The death rate of 22.6% was relatively high in our study, this point should be discussed. The mortality rate was compared to the literature data. A French study reported similar mortality rate of 23% at a mean age of 86.7 years in patients hospitalized in hospital short-term units [28]. For a similar rate of death the mean age of death of the patients included in our study was 3 years lower [28]. However, a number of patients included in EVITAL cohort had severe-stage dementia (CDR 2 or 3), and the observed mortality rate was coherent with the severity of the disease. BPSD could have been considered as a mortality risk factor in our study, but no significant difference was observed on NPI score between patients who died and those completing the follow-up. Furthermore, it would be interesting to study the factors related to death in EVITAL cohort.
In our study, the mean number of psychotropic drugs increased from baseline (1.99) to CBU discharge (2.32), and remain stable during the year of follow-up. Similar results were reported by Koskas, but not by Saidlitz who showed a diminution of psychotropic drug prescriptions after CBU hospitalization. These differences could be explained by different behavioral profiles between the studies, as our patients exhibited more severe behavioral disturbances with a mean NPI score of 47 at admission against 39 in Saidlitz’s study. Although there is a moderate but significant increase in psychotropic drugs, the mean number of psychotropic drugs at hospital discharge was lower than in other studies.
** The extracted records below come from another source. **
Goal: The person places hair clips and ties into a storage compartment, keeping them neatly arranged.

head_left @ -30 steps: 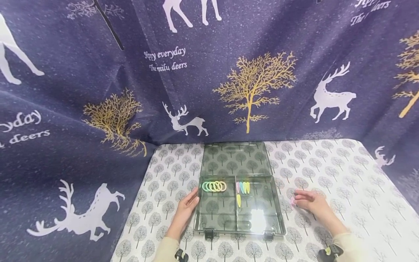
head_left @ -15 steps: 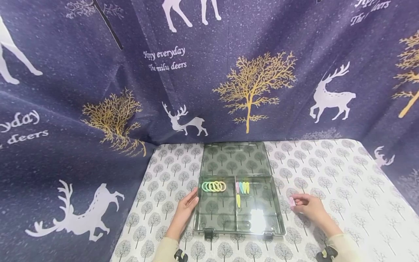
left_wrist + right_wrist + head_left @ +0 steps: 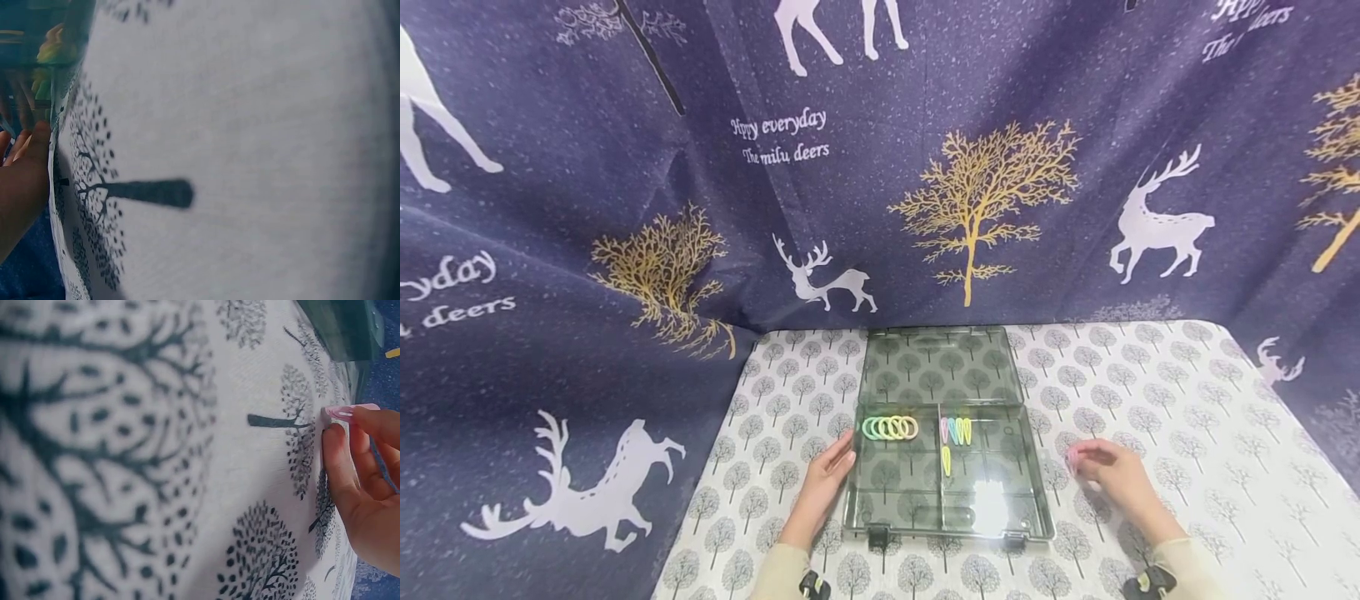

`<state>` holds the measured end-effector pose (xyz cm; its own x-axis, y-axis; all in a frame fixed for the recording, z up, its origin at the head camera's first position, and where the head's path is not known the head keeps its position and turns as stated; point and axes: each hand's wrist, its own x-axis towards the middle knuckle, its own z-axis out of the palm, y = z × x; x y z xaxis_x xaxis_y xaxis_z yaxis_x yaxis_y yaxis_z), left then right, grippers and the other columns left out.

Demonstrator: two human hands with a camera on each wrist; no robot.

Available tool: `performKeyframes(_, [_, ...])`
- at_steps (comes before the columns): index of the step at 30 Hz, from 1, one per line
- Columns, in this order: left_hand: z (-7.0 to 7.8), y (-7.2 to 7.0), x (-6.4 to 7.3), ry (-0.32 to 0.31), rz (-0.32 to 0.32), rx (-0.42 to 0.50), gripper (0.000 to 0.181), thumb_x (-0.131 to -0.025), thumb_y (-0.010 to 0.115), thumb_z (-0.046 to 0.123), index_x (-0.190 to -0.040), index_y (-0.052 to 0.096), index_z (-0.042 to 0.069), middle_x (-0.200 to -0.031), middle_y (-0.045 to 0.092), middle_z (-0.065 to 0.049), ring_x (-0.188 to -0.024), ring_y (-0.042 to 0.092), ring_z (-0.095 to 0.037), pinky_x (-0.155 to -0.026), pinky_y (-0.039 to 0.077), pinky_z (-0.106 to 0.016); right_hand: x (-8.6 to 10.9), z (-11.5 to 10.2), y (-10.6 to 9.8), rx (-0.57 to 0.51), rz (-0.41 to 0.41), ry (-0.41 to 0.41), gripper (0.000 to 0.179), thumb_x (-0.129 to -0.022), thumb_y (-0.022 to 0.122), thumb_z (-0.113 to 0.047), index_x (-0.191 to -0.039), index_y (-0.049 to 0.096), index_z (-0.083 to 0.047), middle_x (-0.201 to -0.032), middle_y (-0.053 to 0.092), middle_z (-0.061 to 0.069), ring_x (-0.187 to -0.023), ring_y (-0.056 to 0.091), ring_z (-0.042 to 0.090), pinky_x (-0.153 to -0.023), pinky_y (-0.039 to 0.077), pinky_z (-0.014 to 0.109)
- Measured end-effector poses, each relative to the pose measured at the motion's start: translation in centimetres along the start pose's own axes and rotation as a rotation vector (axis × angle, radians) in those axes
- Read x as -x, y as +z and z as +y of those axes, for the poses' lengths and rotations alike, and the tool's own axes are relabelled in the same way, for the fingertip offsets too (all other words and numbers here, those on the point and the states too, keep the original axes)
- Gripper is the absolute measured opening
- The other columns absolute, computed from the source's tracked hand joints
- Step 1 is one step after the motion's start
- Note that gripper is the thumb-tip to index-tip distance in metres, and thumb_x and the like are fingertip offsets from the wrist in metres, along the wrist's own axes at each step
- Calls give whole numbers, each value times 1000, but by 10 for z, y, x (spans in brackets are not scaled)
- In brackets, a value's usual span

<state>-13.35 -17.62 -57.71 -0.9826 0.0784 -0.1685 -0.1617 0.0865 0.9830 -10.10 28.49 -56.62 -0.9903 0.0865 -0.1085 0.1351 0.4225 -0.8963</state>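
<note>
An open, see-through grey-green organizer box [image 3: 895, 508] lies on the table. My left hand [image 3: 826, 477] touches its left wall with relaxed fingers; the left wrist view catches that hand [image 3: 25, 178] at the frame's edge. To the right of the box, my right hand [image 3: 1112, 473] pinches a pink snap hair clip [image 3: 351, 412] between thumb and fingers, close over the cloth. Overlapping pastel rings [image 3: 891, 428] lie in a row in the box's upper left. Right of the divider sit several snap hair clips [image 3: 957, 431] in a row, with one yellow clip [image 3: 946, 461] below.
The box's lid [image 3: 940, 367] is folded back flat toward the wall. Two dark latches, the left latch [image 3: 878, 536] among them, stick out at the front edge. Tree-print cloth [image 3: 1150, 392] covers the table, and a dark blue deer-print curtain [image 3: 865, 208] hangs behind.
My right hand has closed its fingertips on the pink clip, and the clip has turned slightly in the pinch. The left hand and box stay where they were.
</note>
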Motion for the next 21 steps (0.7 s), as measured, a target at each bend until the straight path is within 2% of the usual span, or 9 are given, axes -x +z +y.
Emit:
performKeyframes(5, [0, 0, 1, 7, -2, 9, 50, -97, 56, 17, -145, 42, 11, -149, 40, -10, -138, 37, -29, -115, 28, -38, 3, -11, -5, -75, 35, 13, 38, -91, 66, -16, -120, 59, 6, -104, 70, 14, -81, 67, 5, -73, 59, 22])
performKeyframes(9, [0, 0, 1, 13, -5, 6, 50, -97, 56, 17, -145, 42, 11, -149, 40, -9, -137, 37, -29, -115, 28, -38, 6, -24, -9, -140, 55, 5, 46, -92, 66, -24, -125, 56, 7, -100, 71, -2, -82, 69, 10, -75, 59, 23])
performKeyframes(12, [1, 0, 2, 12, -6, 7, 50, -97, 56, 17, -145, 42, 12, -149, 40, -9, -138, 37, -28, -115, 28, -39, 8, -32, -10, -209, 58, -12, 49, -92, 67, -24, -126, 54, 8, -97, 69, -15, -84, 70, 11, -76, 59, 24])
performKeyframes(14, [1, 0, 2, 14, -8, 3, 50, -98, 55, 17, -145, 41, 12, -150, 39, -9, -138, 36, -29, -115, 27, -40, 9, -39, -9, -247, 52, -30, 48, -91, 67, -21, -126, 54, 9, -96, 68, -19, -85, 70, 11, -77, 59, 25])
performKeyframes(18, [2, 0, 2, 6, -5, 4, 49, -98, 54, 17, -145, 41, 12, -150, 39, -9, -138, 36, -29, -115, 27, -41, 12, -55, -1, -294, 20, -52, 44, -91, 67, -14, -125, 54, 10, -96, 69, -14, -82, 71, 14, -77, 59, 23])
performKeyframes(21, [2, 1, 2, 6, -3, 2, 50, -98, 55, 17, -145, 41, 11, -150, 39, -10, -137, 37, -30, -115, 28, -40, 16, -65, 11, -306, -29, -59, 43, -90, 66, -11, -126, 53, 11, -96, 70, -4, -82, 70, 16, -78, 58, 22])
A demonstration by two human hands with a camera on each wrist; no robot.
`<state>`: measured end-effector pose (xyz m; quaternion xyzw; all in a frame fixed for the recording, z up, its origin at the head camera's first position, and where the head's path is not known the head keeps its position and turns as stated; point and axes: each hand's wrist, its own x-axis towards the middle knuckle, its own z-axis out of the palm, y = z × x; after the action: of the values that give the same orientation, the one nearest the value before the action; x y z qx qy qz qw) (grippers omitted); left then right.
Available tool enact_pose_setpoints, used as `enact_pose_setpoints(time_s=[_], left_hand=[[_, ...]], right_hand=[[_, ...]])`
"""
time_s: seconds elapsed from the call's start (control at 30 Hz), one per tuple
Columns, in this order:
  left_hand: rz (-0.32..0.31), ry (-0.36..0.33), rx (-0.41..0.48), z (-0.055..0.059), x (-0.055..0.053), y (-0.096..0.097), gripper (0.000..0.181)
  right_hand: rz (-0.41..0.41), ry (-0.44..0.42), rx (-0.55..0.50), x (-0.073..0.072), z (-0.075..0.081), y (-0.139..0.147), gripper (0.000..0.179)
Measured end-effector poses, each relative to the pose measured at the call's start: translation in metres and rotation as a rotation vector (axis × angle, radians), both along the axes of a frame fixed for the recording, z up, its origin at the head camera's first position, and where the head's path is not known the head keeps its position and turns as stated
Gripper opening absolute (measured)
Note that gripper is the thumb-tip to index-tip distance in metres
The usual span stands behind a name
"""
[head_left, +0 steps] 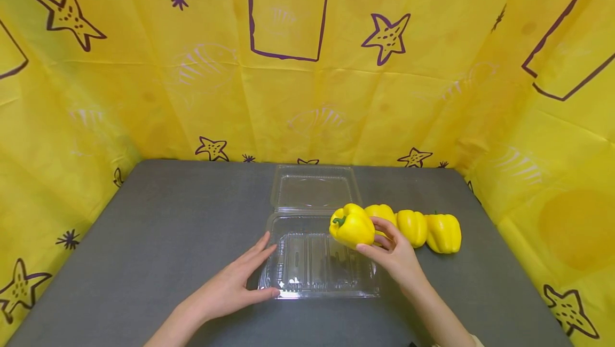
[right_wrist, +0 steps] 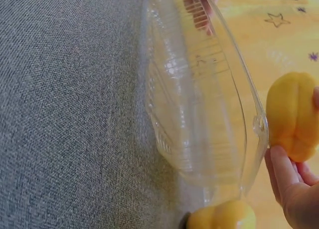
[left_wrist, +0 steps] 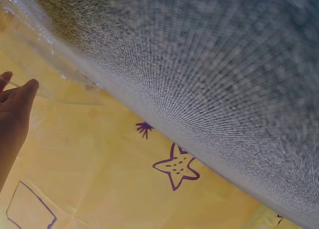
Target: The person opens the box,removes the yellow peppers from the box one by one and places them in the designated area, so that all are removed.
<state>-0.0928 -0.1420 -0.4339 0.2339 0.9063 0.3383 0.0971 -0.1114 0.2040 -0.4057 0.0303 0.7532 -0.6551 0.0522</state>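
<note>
A yellow bell pepper (head_left: 353, 224) with a green stem is held by my right hand (head_left: 396, 261), thumb and fingers around its side. It hangs over the right part of a clear plastic clamshell box (head_left: 329, 294). My left hand (head_left: 228, 288) is at the box's left side with fingers straight and thumb spread, fingertips at the rim. In the right wrist view the held pepper (right_wrist: 291, 116) is beside the box's rim (right_wrist: 259, 121), above the table. The left wrist view shows part of the left hand (left_wrist: 14, 112) at the frame's edge.
The box's lid (head_left: 314, 192) lies folded back, away from me. Right of the box, three more yellow bell peppers (head_left: 444, 234) stand in a row, one partly behind the held pepper. A grey cloth-covered table (head_left: 168, 219) is bounded by yellow patterned curtains (head_left: 307, 96).
</note>
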Motion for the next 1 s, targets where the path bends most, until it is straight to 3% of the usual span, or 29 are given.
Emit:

Moreover, it could be interesting to more precisely assess the different psychotropic drugs evolution with qualitative pharmacological approach.
Limitations
The present study may have several limitations. First, some patients who were living at home before their admission to the CBU moved to a new place of residence, e.g., in an institution, after discharge. NPI was assessed by two different persons for these patients. However, the inter-rater reliability of the NPI has been established [15]. Besides, to deal with this limitation, subgroup analyses were made separately for patients living at home from baseline to one-year follow-up and for patients institutionalized from baseline to the end of the study.
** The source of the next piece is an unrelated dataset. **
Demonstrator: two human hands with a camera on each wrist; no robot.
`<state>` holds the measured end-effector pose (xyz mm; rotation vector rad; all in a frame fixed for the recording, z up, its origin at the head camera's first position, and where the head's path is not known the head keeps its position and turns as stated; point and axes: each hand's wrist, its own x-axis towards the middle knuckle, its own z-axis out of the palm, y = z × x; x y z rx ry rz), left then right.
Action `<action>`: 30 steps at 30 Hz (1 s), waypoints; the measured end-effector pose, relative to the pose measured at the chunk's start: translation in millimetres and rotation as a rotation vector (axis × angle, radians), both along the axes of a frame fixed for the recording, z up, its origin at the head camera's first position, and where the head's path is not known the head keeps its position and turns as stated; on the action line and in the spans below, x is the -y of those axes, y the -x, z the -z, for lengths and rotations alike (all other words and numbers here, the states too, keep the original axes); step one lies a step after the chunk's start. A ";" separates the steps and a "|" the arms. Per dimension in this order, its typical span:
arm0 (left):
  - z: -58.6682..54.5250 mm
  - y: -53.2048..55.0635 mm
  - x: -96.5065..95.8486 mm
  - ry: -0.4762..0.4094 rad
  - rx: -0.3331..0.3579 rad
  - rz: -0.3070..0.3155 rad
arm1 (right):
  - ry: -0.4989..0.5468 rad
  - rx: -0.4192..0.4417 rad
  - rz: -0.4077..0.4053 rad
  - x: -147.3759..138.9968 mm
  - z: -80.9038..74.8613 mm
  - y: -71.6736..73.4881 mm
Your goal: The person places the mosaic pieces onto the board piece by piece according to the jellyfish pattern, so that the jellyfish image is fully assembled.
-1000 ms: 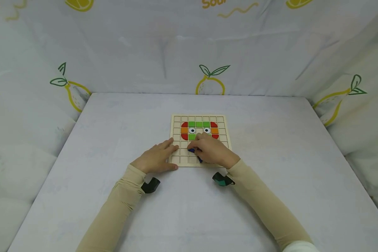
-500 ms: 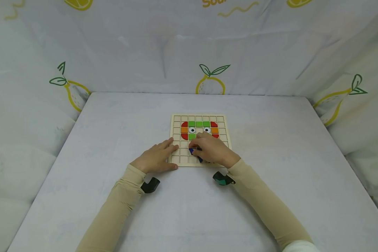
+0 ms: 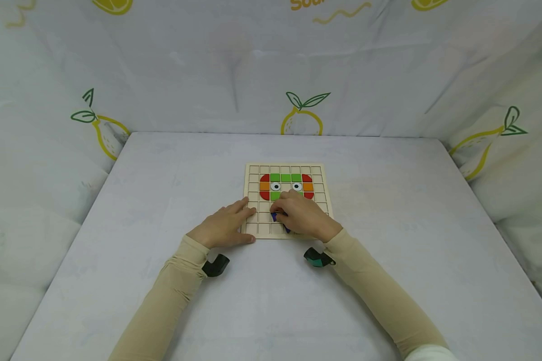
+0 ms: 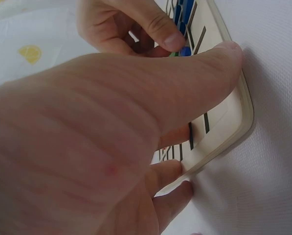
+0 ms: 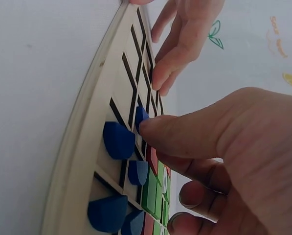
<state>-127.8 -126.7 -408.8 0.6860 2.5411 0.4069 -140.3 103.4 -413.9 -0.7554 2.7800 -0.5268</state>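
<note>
A pale wooden grid board (image 3: 255, 229) lies on the table with coloured pieces set in its squares. My left hand (image 3: 223, 225) rests on the board's left edge, fingers spread and thumb at the near corner. Over the board's middle, my right hand (image 3: 304, 213) pinches a small blue piece (image 5: 141, 115) between thumb and forefinger, low at the grid. In the right wrist view, several other blue pieces with a rounded side, such as a blue piece (image 5: 119, 141) by the near edge, sit on the board. The right hand hides part of the lower grid in the head view.
Green tiles (image 3: 285, 178), red corner pieces (image 3: 264, 194), orange tiles (image 3: 308, 186) and two eye tiles (image 3: 275, 186) form a block on the board's upper half. White cloth covers the table (image 3: 388, 210). A lemon-print curtain (image 3: 235, 75) hangs behind.
The blue piece has turned within my right hand's fingers and shows narrower in the head view. My right hand has barely shifted. My left hand stays on the board's edge.
</note>
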 end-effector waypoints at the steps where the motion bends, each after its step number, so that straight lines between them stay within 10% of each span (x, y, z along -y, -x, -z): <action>1: 0.2 -0.2 0.0 -0.001 -0.001 0.001 | 0.002 -0.002 -0.002 -0.1 0.0 0.0; 30: 0.9 -0.7 -1.2 -0.002 0.003 -0.003 | 0.011 0.003 -0.039 -2.2 2.2 2.5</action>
Secondly, the group of patients included in the study was not compared with a control group of patients not hospitalized in CBUs. However, it would be very difficult to identify patients with the same clinical characteristics in non-specific care units. Our patients might have been compared to other types of patients, leading to biased findings. In spite of this, our data were compared to the literature data, all showing an increase in or at least stability of the BPSD in similar types of patients. On the opposite, we observed a consistent and stable decrease in BPSD in our patients. These findings were seen both for patients with mild, moderate or severe stage of the disease, and for the different subgroups ofBPSD.
In conclusion, our naturalistic study is the first prospective cohort to investigate the long-term evolution of BPSD over one year after CBU discharge. A stable decrease in BPSD was seen both for patients with mild, moderate, or severe stage of the disease, and for the different subgroups of BPSD. As the management of patients with dementia and BPSD is currently a major challenge for the patients and their families, these data are very encouraging. In the future, it will be important to identify more precisely the factors associated with this BPSD reduction in order to improve patient management in CBUs and after hospitalization discharge.